Source material:
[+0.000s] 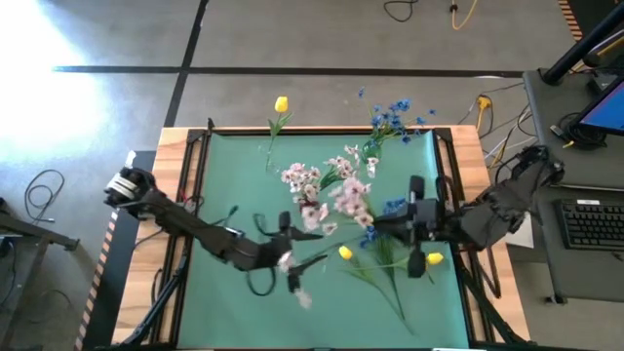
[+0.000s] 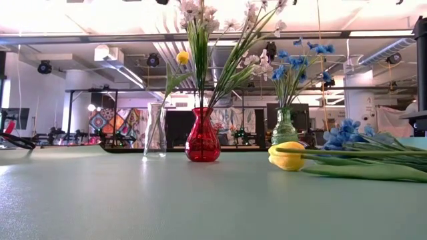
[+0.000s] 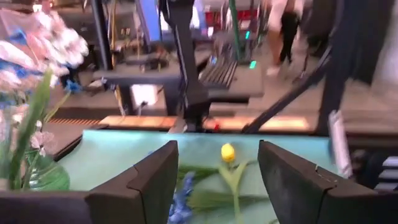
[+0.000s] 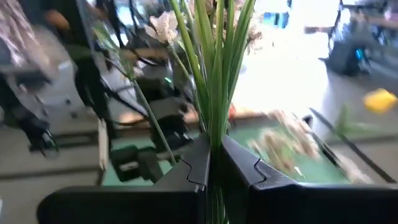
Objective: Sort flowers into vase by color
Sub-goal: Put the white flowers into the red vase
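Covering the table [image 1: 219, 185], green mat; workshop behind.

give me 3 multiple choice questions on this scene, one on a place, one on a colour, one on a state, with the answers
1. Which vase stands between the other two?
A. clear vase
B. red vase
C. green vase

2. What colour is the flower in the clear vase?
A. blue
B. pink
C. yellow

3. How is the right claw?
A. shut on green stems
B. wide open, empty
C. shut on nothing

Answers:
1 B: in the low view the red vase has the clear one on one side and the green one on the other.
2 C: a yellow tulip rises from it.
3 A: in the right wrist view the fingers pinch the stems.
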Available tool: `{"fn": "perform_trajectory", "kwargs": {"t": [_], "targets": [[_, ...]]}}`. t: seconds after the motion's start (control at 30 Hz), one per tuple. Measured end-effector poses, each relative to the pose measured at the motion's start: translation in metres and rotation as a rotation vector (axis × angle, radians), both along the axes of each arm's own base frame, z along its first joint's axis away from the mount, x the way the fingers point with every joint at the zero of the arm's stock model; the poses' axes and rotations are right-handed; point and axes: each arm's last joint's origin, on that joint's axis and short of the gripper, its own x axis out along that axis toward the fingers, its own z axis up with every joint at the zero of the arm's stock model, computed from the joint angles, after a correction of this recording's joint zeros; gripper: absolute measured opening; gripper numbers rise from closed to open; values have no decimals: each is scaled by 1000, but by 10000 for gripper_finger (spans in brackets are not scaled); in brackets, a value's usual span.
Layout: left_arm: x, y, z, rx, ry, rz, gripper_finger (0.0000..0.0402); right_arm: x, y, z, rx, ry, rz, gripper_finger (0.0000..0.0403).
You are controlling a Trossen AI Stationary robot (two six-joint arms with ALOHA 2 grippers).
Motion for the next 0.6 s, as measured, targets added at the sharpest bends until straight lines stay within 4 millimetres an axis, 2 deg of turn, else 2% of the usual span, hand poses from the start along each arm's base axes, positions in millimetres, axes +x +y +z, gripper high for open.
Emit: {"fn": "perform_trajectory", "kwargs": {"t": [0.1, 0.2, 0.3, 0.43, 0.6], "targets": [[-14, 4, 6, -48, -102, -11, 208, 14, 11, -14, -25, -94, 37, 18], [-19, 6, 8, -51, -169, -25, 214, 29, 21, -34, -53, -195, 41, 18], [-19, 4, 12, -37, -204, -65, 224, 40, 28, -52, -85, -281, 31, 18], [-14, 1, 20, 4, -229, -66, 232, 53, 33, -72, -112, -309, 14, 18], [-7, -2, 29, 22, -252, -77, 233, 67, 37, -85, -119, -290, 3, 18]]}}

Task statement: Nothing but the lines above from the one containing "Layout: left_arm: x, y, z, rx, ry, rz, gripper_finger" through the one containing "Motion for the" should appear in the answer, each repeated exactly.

Written response:
Layout: left_arm: x, y, z, rx, ry, rz, gripper_finger (0.0000..0.0402); right_arm: x, y, z, rx, ry, rz, gripper_finger (0.0000..0.0403).
You are controlling a Trossen AI Stationary robot (two six-joint arms with ALOHA 2 grippers).
Motion for the next 0.6 s, as measured, targets added at the sharpest bends until straight lines stay within 4 millimetres an axis, 2 deg of turn, else 2% of the usual span, hand poses from the start along each arm's base axes, positions in millimetres, axes +x +y +z, gripper high for open.

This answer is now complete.